*Task instructions*
Copy every entry precisely.

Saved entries
○ ○ ○ ○ ○ ○ ○
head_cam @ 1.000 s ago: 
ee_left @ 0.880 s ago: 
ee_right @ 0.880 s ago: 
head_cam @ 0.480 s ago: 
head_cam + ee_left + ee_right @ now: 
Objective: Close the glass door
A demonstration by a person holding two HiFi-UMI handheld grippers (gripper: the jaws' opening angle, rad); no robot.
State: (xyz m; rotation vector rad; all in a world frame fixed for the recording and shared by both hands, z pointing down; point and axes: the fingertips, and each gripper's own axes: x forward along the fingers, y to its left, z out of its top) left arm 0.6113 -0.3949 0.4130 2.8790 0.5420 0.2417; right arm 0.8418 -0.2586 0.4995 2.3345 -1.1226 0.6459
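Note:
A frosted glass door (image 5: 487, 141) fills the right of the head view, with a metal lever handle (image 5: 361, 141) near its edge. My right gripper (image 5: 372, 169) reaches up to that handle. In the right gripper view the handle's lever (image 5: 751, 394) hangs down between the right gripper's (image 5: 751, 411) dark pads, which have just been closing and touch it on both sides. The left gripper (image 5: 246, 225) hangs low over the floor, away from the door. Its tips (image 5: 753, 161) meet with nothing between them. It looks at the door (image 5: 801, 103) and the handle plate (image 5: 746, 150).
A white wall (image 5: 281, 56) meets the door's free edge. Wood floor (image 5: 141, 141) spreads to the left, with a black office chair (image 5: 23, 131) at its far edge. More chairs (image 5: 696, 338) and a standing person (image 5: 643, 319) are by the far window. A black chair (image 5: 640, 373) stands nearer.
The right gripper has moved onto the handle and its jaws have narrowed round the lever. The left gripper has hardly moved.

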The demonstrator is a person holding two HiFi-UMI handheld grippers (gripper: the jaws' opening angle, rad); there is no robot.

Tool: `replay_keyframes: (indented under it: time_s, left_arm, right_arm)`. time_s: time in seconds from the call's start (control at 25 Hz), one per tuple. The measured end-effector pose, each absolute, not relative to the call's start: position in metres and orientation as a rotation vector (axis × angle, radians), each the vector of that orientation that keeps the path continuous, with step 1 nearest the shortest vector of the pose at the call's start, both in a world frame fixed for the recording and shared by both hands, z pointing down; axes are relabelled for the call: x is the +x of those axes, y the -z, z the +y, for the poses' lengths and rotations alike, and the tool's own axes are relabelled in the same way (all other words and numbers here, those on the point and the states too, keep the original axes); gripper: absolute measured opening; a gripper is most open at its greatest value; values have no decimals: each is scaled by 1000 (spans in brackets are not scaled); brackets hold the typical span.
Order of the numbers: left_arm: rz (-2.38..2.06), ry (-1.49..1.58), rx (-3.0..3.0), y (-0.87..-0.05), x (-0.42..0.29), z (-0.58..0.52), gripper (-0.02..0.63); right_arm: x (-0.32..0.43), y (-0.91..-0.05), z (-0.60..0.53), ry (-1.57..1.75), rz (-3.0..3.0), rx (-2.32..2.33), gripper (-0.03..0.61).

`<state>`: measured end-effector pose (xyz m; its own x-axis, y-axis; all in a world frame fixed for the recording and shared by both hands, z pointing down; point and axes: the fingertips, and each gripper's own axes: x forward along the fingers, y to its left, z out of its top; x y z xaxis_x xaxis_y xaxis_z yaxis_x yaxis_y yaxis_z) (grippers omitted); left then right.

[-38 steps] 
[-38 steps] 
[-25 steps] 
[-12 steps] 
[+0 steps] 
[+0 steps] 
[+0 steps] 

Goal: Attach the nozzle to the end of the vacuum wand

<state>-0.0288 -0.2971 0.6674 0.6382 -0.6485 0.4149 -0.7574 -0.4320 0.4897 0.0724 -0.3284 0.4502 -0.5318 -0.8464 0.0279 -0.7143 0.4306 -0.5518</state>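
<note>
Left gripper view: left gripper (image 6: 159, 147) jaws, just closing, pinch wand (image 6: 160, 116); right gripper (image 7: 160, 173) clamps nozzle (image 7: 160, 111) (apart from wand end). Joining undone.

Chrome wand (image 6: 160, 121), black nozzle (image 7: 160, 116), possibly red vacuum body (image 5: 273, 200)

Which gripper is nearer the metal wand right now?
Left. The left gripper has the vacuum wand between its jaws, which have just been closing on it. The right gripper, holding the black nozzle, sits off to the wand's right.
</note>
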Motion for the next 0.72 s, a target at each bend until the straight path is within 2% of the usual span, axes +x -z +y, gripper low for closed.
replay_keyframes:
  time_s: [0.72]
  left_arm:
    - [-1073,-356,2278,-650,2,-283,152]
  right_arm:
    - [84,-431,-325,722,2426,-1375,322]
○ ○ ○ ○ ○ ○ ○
*Task result*
head_cam @ 1.000 s ago: 
ee_left @ 0.880 s ago: 
ee_right @ 0.880 s ago: 
head_cam @ 0.480 s ago: 
head_cam + ee_left + ee_right @ now: 
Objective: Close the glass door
A demonstration by a person holding two HiFi-UMI handheld grippers (gripper: the jaws' opening angle, rad); no robot.
State: (xyz m; rotation vector rad; all in a world frame fixed for the recording and shared by both hands, z pointing down; point and axes: the fingertips, and each gripper's own axes: x forward along the fingers, y to its left, z out of its top) left arm 0.6113 -0.3949 0.4130 2.8790 0.5420 0.2417; right arm 0.8418 -0.2586 0.4995 2.3345 -1.1226 0.6459
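Note:
A frosted glass door (image 5: 487, 141) fills the right of the head view, with a metal lever handle (image 5: 361, 141) near its edge. My right gripper (image 5: 372, 169) reaches up to that handle. In the right gripper view the handle's lever (image 5: 751, 394) hangs down between the right gripper's (image 5: 751, 411) dark pads, which have just been closing and touch it on both sides. The left gripper (image 5: 246, 225) hangs low over the floor, away from the door. Its tips (image 5: 753, 161) meet with nothing between them. It looks at the door (image 5: 801, 103) and the handle plate (image 5: 746, 150).
A white wall (image 5: 281, 56) meets the door's free edge. Wood floor (image 5: 141, 141) spreads to the left, with a black office chair (image 5: 23, 131) at its far edge. More chairs (image 5: 696, 338) and a standing person (image 5: 643, 319) are by the far window. A black chair (image 5: 640, 373) stands nearer.
The right gripper has moved onto the handle and its jaws have narrowed round the lever. The left gripper has hardly moved.
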
The demonstrator is a person holding two HiFi-UMI handheld grippers (gripper: the jaws' opening angle, rad); there is no robot.

Tool: `replay_keyframes: (indented under it: time_s, left_arm, right_arm)`. time_s: time in seconds from the call's start (control at 25 Hz), one per tuple. The measured end-effector pose, each absolute, not relative to the call's start: position in metres and orientation as a rotation vector (axis × angle, radians), each the vector of that orientation that keeps the path continuous, with step 1 nearest the shortest vector of the pose at the call's start, both in a world frame fixed for the recording and shared by both hands, z pointing down; axes are relabelled for the call: x is the +x of those axes, y the -z, z the +y, for the poses' lengths and rotations alike, and the tool's own axes are relabelled in the same way (all other words and numbers here, those on the point and the states too, keep the original axes); gripper: absolute measured opening; a gripper is most open at its greatest value; values have no decimals: each is scaled by 1000 (spans in brackets are not scaled); brackets hold the typical span.
Order of the numbers: left_arm: rz (-2.38..2.06), ry (-1.49..1.58), rx (-3.0..3.0), y (-0.87..-0.05), x (-0.42..0.29), z (-0.58..0.52), gripper (-0.02..0.63); right_arm: x (-0.32..0.43), y (-0.91..-0.05), z (-0.60..0.53), ry (-1.57..1.75), rz (-3.0..3.0), rx (-2.32..2.33), gripper (-0.03..0.61).

`<state>`: measured end-effector pose (xyz m; its own x-axis, y-axis; all in a world frame fixed for the recording and shared by both hands, z pointing down; point and axes: the fingertips, and each gripper's own axes: x forward along the fingers, y to its left, z out of its top; x y z xaxis_x xaxis_y xaxis_z yaxis_x yaxis_y yaxis_z) (grippers omitted); left then right.

[-38 steps] 
[-38 steps] 
[-25 steps] 
[-12 steps] 
[+0 steps] 
[+0 steps] 
[+0 steps] 

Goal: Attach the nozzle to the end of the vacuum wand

<state>-0.0288 -0.2971 0.6674 0.6382 -0.6485 0.4149 -0.7574 -0.4320 0.4897 0.0724 -0.3284 0.4502 -0.5318 -0.8464 0.0279 -0.7143 0.4306 -0.5518</state>
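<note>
Left gripper view: left gripper (image 6: 159, 147) jaws, just closing, pinch wand (image 6: 160, 116); right gripper (image 7: 160, 173) clamps nozzle (image 7: 160, 111) (apart from wand end). Joining undone.

Chrome wand (image 6: 160, 121), black nozzle (image 7: 160, 116), possibly red vacuum body (image 5: 273, 200)

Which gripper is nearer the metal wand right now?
Left. The left gripper has the vacuum wand between its jaws, which have just been closing on it. The right gripper, holding the black nozzle, sits off to the wand's right.
</note>
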Motion for the next 0.72 s, a target at each bend until the straight path is within 2% of the usual span, axes +x -z +y, gripper low for closed.
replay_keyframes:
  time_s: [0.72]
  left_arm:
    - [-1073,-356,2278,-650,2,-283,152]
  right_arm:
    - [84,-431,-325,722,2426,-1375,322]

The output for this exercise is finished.